▶ Given material:

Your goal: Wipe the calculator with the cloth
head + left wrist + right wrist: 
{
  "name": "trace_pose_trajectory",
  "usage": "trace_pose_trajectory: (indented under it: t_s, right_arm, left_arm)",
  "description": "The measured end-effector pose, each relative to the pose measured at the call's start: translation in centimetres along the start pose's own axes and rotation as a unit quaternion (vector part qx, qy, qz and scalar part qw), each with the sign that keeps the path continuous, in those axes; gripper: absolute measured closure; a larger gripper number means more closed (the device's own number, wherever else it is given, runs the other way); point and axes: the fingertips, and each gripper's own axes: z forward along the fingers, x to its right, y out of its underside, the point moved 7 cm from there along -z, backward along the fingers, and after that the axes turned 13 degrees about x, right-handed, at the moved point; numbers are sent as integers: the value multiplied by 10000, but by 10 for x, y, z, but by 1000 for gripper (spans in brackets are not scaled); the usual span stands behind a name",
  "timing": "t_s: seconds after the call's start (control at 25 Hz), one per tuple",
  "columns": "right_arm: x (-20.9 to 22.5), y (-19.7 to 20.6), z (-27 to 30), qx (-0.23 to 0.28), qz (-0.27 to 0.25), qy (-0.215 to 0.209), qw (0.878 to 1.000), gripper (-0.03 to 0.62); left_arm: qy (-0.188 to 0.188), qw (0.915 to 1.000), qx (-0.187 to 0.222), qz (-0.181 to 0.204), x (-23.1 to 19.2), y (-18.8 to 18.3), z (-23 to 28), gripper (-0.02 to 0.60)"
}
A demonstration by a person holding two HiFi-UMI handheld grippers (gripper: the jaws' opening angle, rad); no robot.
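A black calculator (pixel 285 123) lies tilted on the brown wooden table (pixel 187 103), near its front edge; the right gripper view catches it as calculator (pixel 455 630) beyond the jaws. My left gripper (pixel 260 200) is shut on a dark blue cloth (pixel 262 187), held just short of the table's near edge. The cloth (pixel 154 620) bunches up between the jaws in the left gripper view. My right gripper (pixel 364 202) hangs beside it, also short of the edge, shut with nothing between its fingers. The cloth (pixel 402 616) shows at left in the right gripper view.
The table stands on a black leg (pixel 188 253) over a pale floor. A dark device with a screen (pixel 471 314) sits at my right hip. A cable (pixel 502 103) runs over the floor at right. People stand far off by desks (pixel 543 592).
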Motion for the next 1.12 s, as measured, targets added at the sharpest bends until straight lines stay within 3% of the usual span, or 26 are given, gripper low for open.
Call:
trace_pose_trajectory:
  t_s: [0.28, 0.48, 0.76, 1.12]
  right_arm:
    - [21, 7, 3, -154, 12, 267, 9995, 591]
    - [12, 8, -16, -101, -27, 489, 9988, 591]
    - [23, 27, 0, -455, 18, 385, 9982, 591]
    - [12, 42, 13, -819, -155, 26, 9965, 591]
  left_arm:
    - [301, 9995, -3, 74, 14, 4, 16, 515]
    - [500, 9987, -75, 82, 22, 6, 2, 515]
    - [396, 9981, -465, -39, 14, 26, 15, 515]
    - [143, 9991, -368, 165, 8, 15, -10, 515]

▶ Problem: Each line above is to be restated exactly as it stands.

▶ Exercise result:
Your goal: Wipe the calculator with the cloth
head + left wrist + right wrist: 
{
  "name": "trace_pose_trajectory",
  "usage": "trace_pose_trajectory: (indented under it: t_s, right_arm, left_arm)",
  "description": "The measured end-effector pose, each relative to the pose measured at the call's start: translation in centimetres along the start pose's own axes and rotation as a unit quaternion (vector part qx, qy, qz and scalar part qw), each with the sign that keeps the path continuous, in those axes; gripper: absolute measured closure; a larger gripper number means more closed (the device's own number, wherever else it is given, runs the other way); point and axes: the fingertips, and each gripper's own axes: z forward along the fingers, x to its right, y out of its underside, the point moved 7 cm from there along -z, backward along the fingers, and after that the axes turned 13 degrees about x, right-handed, at the moved point; numbers are sent as integers: the value multiplied by 10000, but by 10 for x, y, z, but by 1000 for gripper (spans in brackets are not scaled); the usual span stands behind a name",
  "timing": "t_s: seconds after the call's start (control at 25 Hz), one per tuple",
  "columns": "right_arm: x (-20.9 to 22.5), y (-19.7 to 20.6), z (-27 to 30), qx (-0.23 to 0.28), qz (-0.27 to 0.25), qy (-0.215 to 0.209), qw (0.878 to 1.000), gripper (-0.03 to 0.62); left_arm: qy (-0.188 to 0.188), qw (0.915 to 1.000), qx (-0.187 to 0.222), qz (-0.181 to 0.204), x (-23.1 to 19.2), y (-18.8 to 18.3), z (-23 to 28), gripper (-0.02 to 0.60)"
}
A demonstration by a person holding two HiFi-UMI handheld grippers (gripper: the jaws' opening angle, rad); no robot.
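A black calculator (pixel 285 123) lies tilted on the brown wooden table (pixel 187 103), near its front edge; the right gripper view catches it as calculator (pixel 455 630) beyond the jaws. My left gripper (pixel 260 200) is shut on a dark blue cloth (pixel 262 187), held just short of the table's near edge. The cloth (pixel 154 620) bunches up between the jaws in the left gripper view. My right gripper (pixel 364 202) hangs beside it, also short of the edge, shut with nothing between its fingers. The cloth (pixel 402 616) shows at left in the right gripper view.
The table stands on a black leg (pixel 188 253) over a pale floor. A dark device with a screen (pixel 471 314) sits at my right hip. A cable (pixel 502 103) runs over the floor at right. People stand far off by desks (pixel 543 592).
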Motion for the next 1.12 s, as measured, targets added at the sharpest bends until straight lines stay within 3% of the usual span, or 26 are given, gripper low for open.
Call:
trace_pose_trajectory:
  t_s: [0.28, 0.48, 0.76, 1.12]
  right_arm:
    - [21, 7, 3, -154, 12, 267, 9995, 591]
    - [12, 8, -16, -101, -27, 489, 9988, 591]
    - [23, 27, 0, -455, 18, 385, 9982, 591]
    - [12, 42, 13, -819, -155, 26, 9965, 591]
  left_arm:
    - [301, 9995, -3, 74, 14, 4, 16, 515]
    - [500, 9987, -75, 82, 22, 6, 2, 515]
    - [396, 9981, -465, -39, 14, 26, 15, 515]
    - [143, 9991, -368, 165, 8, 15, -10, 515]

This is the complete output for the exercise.